When the finale was coming closer, Boonen's team-mate Kevin Hulsmans came over to his captain to ask how he was feeling, but Boonen didn't answer his question. "I said: don't ask, just do; because when you're thinking about it, doubts arise quickly," explained Boonen, whose participation in Gent-Wevelgem was already uncertain and now looks even less realistic with Paris-Roubaix coming up in just one week. 

"I don't know if I'll be able to start, we'll have to examine the wrist first," he said. 

http://www.cyclingnews.com/news.php?id=news/2007/apr07/apr09news


----------



## Dwayne Barry (Feb 16, 2003)

I'd say there are 4 equal co-favorites going in; Ballan, Hoste, Cancellera & Boonen.

I think Boonen confirmed at the Ronde what many suspected, that his form just isn't that good right now. I'd actually put him down a notch below the other 3 except he's been so good in the past Boonen and the rest have to get rid of him or there's a 90+% chance he'll take out a sprint.


----------



## Pablo (Jul 7, 2004)

I can't disagree. 

I've always been a big Flecha fan. I'm not sure how his form is this year, but P-R always suprises. I'm hoping he's one.


----------



## atpjunkie (Mar 23, 2002)

*Well I was thinking Ballan for P-R*

and he suprised me at R-v-V. He's got great form, looked head and shoulders above the rest, but that was on THAT day. P-R.....? I like Cancellara but this race is really hard to win back to back. Again, you have to be good and lucky.


----------



## rocco (Apr 30, 2005)

Hoste is my first pick to win PR and if Hoste fails then I think it will be Ballan.


----------



## Dwayne Barry (Feb 16, 2003)

Pablo said:


> I can't disagree.
> 
> I've always been a big Flecha fan. I'm not sure how his form is this year, but P-R always suprises. I'm hoping he's one.

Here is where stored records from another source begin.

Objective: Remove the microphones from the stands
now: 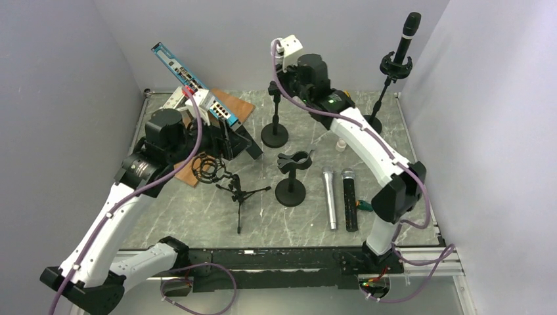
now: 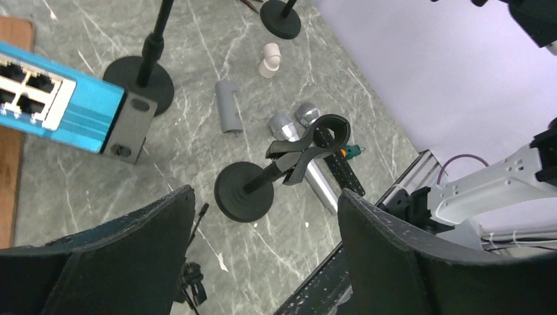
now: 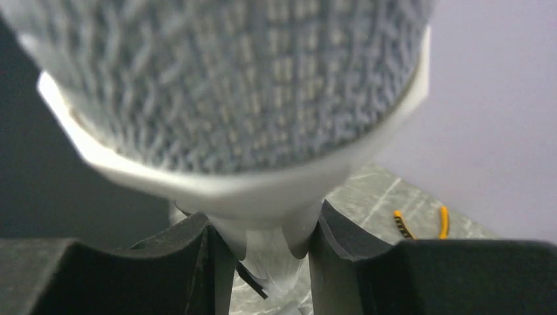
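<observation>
A white microphone with a grey mesh head (image 3: 230, 79) fills the right wrist view. My right gripper (image 3: 266, 230) is shut on its narrow white neck just below the head. In the top view the white microphone (image 1: 289, 46) sits high at the back, over a black stand (image 1: 274, 134) with a round base. My right gripper (image 1: 295, 69) is beside it. I cannot tell whether its lower end still sits in the stand's clip. My left gripper (image 2: 266, 216) is open and empty, well above the table, and it also shows in the top view (image 1: 230, 141).
An empty clip stand (image 1: 292, 172) stands mid-table, with a silver microphone (image 1: 329, 197) and a black one (image 1: 349, 198) lying beside it. A tall stand holds a black microphone (image 1: 407, 36) at back right. A blue network switch (image 1: 190, 79), shock mount (image 1: 209, 167) and small tripod (image 1: 240, 193) are at left.
</observation>
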`<state>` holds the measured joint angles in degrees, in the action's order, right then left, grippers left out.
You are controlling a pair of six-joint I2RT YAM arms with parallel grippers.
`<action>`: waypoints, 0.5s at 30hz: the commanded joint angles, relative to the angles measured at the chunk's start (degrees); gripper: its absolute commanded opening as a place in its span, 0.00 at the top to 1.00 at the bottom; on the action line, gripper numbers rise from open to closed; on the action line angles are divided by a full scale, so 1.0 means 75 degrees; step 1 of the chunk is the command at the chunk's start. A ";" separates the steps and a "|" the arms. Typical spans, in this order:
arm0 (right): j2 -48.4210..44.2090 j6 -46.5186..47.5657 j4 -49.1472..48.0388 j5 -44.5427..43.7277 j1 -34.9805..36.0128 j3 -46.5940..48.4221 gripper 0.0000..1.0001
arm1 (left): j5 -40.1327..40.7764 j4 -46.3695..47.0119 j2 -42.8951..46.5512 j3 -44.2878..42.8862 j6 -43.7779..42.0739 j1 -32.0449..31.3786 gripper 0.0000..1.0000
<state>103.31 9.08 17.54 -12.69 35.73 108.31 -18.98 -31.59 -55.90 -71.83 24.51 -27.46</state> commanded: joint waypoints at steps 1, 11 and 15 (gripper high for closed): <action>-0.0906 -0.0016 0.0211 0.2873 -0.0308 -0.0444 1.00 | -0.0474 0.0564 -0.0270 -0.0558 -0.0630 -0.0029 0.15; -0.1223 0.0322 0.0885 0.4384 -0.0742 -0.0561 1.00 | -0.0115 0.2284 -0.0927 -0.0708 -0.0940 -0.0022 0.05; -0.1237 0.0422 0.0948 0.4595 -0.0819 -0.0643 1.00 | -0.0025 0.2831 -0.1233 -0.0681 -0.1196 -0.0055 0.04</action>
<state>96.97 11.29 23.31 16.38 30.13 103.74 -19.62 -18.76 -63.66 -75.99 18.72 -27.49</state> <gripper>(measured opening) 0.404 0.952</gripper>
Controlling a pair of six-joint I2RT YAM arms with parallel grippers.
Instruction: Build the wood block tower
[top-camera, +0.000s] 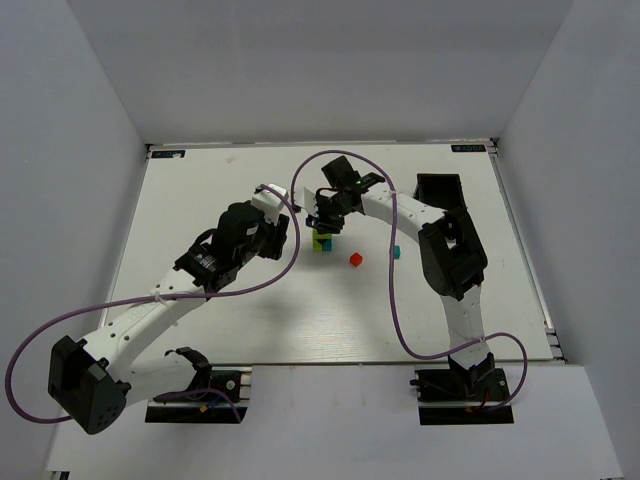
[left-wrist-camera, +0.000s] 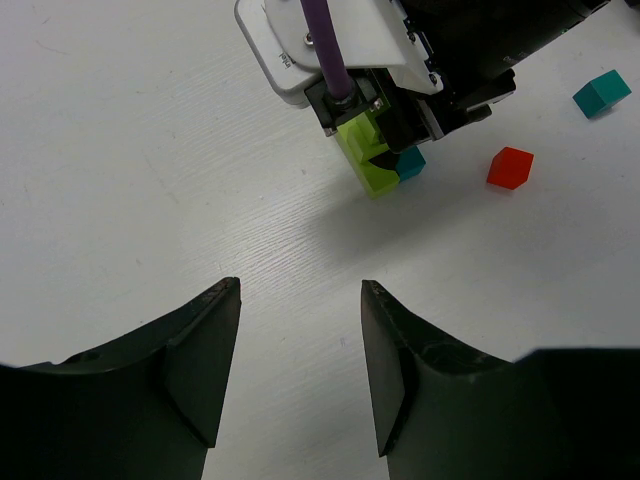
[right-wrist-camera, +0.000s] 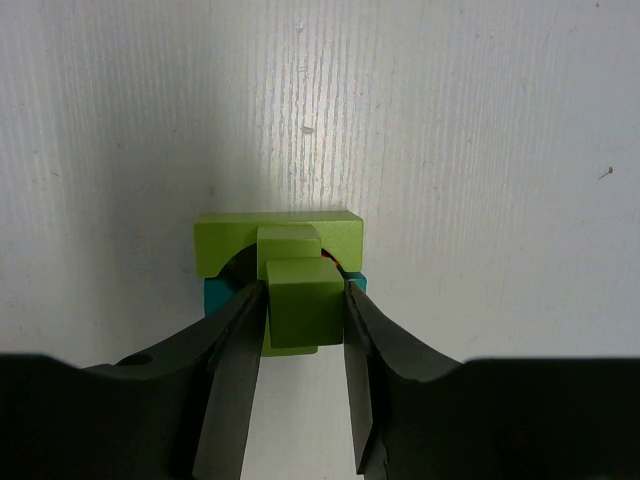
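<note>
On the table, your left gripper hangs spread and empty, left of the wood block tower; your right gripper pinches a lime cube; tower lies straight below it, axis upright; right arm nearer.

top camera looks down from behind; both wrist cameras face the tower.

We see bare table between our left gripper and the wood block tower, so that way is free. The way from above is blocked: our right gripper sits on top, pinching a lime block. On the tower's right a red cube lies near, and a teal cube farther off.
</note>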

He showed himself several weeks ago (Het Volk maybe?) but has pretty much disappeared since. But I think he pretty much came out of nowhere last year with a stellar ride at Roubaix, so he might just be hiding his form.


----------



## atpjunkie (Mar 23, 2002)

*good news*

Maggy's Back. He's gonna race P-R.


----------



## rocco (Apr 30, 2005)

atpjunkie said:


> Maggy's Back. He's gonna race P-R.


I've considered him but I'm not aware of any indicators that his form is good enough.


----------



## Einstruzende (Jun 1, 2004)

I haven't seen a start list, but how about Bennati instead of Ballan for this one? He was up there till near the very end at RvV, and without all the climbs he could be one of the strongmen for sure.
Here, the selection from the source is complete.